Sharan Newman is a medieval historian and author. She took her Master's degree in Medieval Literature at Michigan State University and then did her doctoral work at the University of California at Santa Barbara in Medieval Studies, specializing in twelfth-century France. She is a member of the Medieval Academy and the Medieval Association of the Pacific.
Rather than teach, Newman chose to use her education to write novels set in the Middle Ages, including three Arthurian fantasies and ten mysteries set in twelfth-century France, featuring Catherine LeVendeur, a one-time student of Heloise at the Paraclete; her husband, Edgar, an Anglo-Scot; and Solomon, a Jewish merchant of Paris. The books focus on the life of the bourgeoisie and minor nobility and also the uneasy relations between Christians and Jews at that time. They also incorporate events of the twelfth-century such as the Second Crusade and the rise of the Cathars.
The Catherine Levendeur mysteries have been nominated for many awards. Sharan won the Macavity Award for best first mystery for Death Comes As Epiphany and the Herodotus Award for best historical mystery of 1998 for Cursed in the Blood.

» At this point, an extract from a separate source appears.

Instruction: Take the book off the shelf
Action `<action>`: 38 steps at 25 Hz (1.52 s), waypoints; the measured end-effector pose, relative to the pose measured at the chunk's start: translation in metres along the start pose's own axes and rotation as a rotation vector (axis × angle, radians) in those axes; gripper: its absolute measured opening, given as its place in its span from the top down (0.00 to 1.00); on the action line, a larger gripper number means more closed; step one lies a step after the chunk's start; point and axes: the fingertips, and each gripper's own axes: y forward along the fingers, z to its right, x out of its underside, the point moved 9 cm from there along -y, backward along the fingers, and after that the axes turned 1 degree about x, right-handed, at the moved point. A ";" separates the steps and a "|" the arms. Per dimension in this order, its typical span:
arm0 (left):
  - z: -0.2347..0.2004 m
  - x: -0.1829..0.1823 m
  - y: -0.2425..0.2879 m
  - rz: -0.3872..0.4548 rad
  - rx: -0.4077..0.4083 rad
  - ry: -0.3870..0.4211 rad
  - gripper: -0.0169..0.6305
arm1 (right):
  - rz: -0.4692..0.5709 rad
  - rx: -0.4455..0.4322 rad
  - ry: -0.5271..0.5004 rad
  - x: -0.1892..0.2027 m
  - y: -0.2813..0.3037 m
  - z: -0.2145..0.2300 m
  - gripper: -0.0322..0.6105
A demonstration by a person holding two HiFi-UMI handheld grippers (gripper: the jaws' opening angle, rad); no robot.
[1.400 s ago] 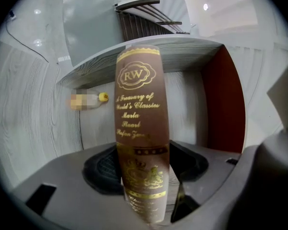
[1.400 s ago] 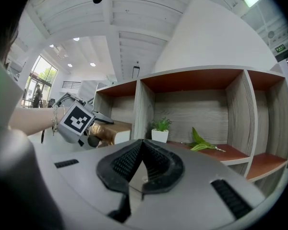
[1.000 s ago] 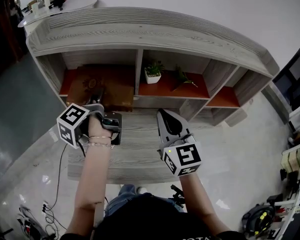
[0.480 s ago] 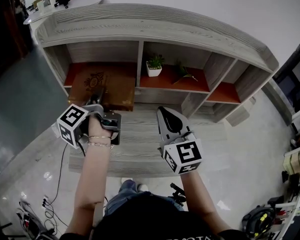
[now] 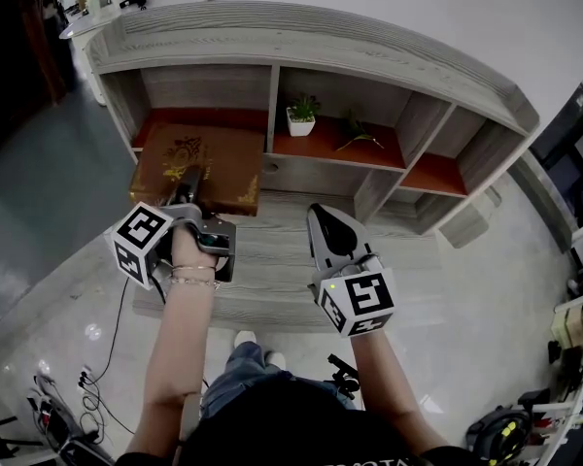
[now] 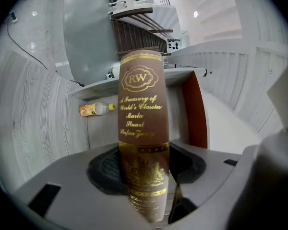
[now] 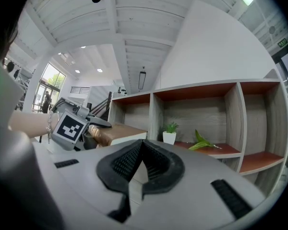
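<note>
Left of the potted plant (image 5: 300, 120), left gripper (image 5: 188, 181) fingers clamp the book (image 5: 223, 161); right gripper (image 5: 318, 217) fingers pressed together.

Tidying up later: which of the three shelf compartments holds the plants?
The middle compartment: a white-potted plant and a loose green sprig sit on its red floor; the other two show no greenery.

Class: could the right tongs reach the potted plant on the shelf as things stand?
Probably yes: the right tongs are empty, the potted plant stands in an open-fronted compartment ahead, and the book is off to the left.
</note>
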 end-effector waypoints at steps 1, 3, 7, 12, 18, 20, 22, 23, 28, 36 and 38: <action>0.000 0.001 -0.004 0.004 0.004 0.004 0.62 | 0.001 -0.002 0.001 0.000 -0.003 0.000 0.94; 0.001 0.004 -0.012 0.013 0.013 0.025 0.62 | 0.001 -0.008 0.003 0.001 -0.009 0.000 0.94; 0.005 0.006 -0.026 0.036 0.036 0.125 0.62 | 0.001 -0.015 0.007 0.004 -0.017 0.001 0.94; 0.003 0.004 -0.035 0.037 0.034 0.207 0.62 | 0.014 -0.012 0.013 0.004 -0.018 0.001 0.94; 0.008 0.000 -0.034 0.022 0.035 0.369 0.62 | 0.023 -0.010 0.002 -0.002 -0.009 -0.002 0.94; 0.010 -0.001 -0.033 0.017 0.028 0.432 0.62 | 0.027 -0.003 0.002 -0.005 -0.005 -0.002 0.94; 0.010 -0.003 -0.033 0.013 0.020 0.488 0.62 | 0.032 0.003 0.002 -0.008 -0.002 -0.002 0.94; 0.011 -0.004 -0.033 0.011 0.016 0.519 0.62 | 0.035 0.005 0.001 -0.009 -0.001 -0.003 0.94; 0.018 -0.009 -0.036 0.000 0.015 0.719 0.62 | 0.043 0.024 -0.003 -0.014 0.003 -0.006 0.94; 0.024 -0.011 -0.044 -0.016 0.013 1.017 0.62 | 0.045 0.048 0.008 -0.013 0.008 -0.014 0.94; 0.026 -0.012 -0.045 -0.014 0.013 1.094 0.62 | 0.047 0.049 0.005 -0.013 0.011 -0.017 0.94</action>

The most recent book in the series The Witch in the Well won the Bruce Alexander award for best Historical mystery of 2004.
Just for a change, her next mystery, The Shanghai Tunnel, is set in Portland in 1868.
Newman has also written non-fiction books, including The Real History Behind the Da Vince Code (Berkley 2005) and the upcoming Real History Behind the Templars.
Newman lives on a mountainside in Oregon.